_DATA SUPPLIED_

..............................

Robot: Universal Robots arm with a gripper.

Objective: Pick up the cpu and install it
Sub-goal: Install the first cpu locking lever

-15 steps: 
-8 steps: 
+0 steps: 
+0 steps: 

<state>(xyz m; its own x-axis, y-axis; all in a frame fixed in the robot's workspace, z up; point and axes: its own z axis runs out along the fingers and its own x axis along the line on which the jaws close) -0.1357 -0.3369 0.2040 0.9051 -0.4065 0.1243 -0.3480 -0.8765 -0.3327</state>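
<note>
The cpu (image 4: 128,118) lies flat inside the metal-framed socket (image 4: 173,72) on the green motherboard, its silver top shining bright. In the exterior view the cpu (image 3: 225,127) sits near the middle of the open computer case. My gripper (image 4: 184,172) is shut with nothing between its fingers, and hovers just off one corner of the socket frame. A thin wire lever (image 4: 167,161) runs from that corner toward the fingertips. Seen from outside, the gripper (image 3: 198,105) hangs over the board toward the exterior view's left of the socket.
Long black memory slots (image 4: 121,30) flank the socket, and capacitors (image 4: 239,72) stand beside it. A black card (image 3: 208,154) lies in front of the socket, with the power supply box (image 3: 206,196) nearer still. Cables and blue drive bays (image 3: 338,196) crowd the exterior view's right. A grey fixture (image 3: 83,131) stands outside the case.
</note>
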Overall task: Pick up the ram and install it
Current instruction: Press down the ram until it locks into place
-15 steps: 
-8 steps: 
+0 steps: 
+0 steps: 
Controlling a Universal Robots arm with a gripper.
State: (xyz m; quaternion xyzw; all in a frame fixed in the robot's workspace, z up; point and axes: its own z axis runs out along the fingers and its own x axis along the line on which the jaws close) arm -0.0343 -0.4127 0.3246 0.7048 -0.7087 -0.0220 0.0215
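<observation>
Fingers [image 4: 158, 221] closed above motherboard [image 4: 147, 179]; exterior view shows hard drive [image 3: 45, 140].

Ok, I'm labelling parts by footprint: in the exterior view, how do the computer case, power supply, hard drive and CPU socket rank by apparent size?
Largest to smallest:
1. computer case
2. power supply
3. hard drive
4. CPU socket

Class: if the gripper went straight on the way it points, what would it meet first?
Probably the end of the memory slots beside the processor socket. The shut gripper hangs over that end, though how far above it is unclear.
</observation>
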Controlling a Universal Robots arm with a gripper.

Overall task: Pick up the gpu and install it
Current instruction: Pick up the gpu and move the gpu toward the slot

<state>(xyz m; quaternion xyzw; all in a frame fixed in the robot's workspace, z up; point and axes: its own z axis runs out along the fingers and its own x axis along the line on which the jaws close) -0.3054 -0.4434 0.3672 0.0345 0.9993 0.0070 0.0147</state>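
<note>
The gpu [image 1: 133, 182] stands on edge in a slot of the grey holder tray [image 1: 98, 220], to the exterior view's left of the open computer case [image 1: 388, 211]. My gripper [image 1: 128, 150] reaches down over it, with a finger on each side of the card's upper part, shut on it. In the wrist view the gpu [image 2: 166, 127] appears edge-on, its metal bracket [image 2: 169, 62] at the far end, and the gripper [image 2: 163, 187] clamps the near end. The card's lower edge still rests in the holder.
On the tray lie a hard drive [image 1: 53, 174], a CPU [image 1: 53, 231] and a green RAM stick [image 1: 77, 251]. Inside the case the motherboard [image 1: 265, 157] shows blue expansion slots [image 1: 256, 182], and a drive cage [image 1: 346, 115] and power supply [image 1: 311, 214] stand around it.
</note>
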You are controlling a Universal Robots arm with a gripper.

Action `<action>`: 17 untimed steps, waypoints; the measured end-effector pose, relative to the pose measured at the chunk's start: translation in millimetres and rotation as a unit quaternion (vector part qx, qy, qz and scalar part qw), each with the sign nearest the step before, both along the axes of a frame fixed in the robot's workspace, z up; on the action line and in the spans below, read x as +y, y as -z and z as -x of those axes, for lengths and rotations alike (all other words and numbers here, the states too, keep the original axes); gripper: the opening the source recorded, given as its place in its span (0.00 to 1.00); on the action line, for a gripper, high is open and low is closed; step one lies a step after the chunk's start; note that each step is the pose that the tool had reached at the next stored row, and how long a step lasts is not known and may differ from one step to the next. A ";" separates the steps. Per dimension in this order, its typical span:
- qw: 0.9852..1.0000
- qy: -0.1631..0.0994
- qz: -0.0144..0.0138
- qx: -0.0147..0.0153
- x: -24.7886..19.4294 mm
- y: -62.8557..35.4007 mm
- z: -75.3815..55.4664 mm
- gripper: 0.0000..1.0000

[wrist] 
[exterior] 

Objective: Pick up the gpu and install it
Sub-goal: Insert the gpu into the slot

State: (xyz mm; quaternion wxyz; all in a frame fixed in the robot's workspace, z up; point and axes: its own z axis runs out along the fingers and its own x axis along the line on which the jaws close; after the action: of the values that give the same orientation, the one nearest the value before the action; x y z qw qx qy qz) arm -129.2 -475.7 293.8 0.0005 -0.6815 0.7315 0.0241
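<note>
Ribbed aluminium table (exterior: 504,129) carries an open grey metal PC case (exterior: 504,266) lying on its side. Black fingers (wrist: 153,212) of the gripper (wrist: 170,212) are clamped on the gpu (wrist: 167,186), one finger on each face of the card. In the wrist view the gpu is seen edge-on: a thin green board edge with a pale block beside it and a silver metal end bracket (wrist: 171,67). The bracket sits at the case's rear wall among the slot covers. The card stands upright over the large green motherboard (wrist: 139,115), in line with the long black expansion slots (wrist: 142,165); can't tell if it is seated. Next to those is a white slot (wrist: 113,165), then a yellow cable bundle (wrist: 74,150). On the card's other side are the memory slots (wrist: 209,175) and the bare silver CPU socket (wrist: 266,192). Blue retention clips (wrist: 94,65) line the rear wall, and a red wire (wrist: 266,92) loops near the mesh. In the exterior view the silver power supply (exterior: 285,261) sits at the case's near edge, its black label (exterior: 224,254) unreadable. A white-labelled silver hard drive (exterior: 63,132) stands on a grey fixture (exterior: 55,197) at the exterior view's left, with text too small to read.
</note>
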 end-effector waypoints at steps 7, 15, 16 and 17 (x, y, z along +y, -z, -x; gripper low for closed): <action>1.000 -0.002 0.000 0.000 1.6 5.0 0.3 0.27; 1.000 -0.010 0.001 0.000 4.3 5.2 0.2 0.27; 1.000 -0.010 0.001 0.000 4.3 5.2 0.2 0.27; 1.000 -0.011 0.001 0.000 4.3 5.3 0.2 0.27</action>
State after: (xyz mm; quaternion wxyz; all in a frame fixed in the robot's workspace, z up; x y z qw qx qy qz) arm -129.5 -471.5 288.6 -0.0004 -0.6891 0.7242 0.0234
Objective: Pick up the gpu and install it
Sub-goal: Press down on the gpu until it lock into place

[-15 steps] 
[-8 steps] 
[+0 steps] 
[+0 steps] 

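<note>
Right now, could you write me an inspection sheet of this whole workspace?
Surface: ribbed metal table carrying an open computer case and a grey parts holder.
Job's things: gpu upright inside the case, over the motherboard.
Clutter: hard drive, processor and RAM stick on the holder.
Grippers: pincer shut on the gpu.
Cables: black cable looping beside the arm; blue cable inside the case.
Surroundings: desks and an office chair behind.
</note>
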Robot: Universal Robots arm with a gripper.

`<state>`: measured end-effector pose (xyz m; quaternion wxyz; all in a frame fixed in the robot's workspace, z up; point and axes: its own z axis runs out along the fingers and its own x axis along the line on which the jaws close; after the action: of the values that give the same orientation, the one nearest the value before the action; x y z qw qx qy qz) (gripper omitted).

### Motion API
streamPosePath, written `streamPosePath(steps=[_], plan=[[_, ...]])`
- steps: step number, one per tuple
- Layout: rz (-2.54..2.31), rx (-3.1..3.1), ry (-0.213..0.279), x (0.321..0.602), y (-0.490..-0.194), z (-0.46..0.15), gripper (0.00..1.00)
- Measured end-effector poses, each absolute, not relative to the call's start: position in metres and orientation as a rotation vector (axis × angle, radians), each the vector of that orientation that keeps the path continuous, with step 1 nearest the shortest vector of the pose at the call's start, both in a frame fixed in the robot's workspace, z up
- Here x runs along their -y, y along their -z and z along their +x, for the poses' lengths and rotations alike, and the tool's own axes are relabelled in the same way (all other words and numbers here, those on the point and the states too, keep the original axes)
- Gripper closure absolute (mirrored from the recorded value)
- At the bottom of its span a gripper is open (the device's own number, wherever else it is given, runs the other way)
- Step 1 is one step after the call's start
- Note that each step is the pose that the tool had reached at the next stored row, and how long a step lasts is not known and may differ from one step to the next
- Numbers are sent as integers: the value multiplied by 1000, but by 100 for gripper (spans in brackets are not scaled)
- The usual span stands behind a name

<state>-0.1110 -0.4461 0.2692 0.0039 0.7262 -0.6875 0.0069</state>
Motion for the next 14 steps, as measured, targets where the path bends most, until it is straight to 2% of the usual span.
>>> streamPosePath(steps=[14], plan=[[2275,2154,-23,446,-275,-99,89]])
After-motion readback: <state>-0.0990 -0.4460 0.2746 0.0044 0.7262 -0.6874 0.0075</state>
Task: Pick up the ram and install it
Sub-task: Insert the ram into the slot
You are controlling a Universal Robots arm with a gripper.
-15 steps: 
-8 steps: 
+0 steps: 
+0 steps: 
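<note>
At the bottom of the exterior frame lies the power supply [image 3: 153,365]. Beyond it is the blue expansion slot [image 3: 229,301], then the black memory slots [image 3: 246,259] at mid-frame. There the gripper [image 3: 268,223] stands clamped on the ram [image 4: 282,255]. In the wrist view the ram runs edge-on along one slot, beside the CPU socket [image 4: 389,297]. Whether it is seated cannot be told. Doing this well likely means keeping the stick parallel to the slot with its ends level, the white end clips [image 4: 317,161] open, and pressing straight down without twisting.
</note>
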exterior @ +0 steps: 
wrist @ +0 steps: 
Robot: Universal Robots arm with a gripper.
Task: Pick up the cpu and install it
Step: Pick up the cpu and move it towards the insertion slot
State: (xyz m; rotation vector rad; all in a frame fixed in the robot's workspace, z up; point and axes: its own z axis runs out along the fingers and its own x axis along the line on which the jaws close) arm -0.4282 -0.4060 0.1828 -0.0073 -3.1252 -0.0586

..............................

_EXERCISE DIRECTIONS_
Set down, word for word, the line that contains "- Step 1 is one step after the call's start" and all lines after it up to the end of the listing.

_EXERCISE ANSWER_
- Step 1 is one step after the call's start
- Note that each step is the pose that the tool had reached at the next stored row, and how long a step lasts is not known and may differ from one step to the next
- Numbers are sent as integers: the value multiplied by 1000, but by 100 for gripper (spans in brackets are not scaled)
- The usual span stands behind a name

<state>-0.1110 -0.4461 0.2692 0.0039 0.7262 -0.6875 0.0069</state>
Motion for the next 14 steps, as measured, targets where the path bends most, until it is straight to 2% of the usual span.
>>> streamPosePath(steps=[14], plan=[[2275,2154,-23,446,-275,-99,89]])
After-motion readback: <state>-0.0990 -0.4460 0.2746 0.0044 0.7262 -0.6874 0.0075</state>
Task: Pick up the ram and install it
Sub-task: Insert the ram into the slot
You are controlling a Universal Robots arm with a gripper.
-15 steps: 
-8 steps: 
+0 steps: 
+0 steps: 
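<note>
At the bottom of the exterior frame lies the power supply [image 3: 153,365]. Beyond it is the blue expansion slot [image 3: 229,301], then the black memory slots [image 3: 246,259] at mid-frame. There the gripper [image 3: 268,223] stands clamped on the ram [image 4: 282,255]. In the wrist view the ram runs edge-on along one slot, beside the CPU socket [image 4: 389,297]. Whether it is seated cannot be told. Doing this well likely means keeping the stick parallel to the slot with its ends level, the white end clips [image 4: 317,161] open, and pressing straight down without twisting.
</note>
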exterior @ +0 steps: 
wrist @ +0 steps: 
Robot: Universal Robots arm with a gripper.
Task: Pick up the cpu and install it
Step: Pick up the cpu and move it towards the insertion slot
State: (xyz m; rotation vector rad; all in a frame fixed in the robot's workspace, z up; point and axes: its own z axis runs out along the fingers and its own x axis along the line on which the jaws close) arm -0.4282 -0.4060 0.1828 -0.0073 -3.1252 -0.0586

The answer has been written out completely.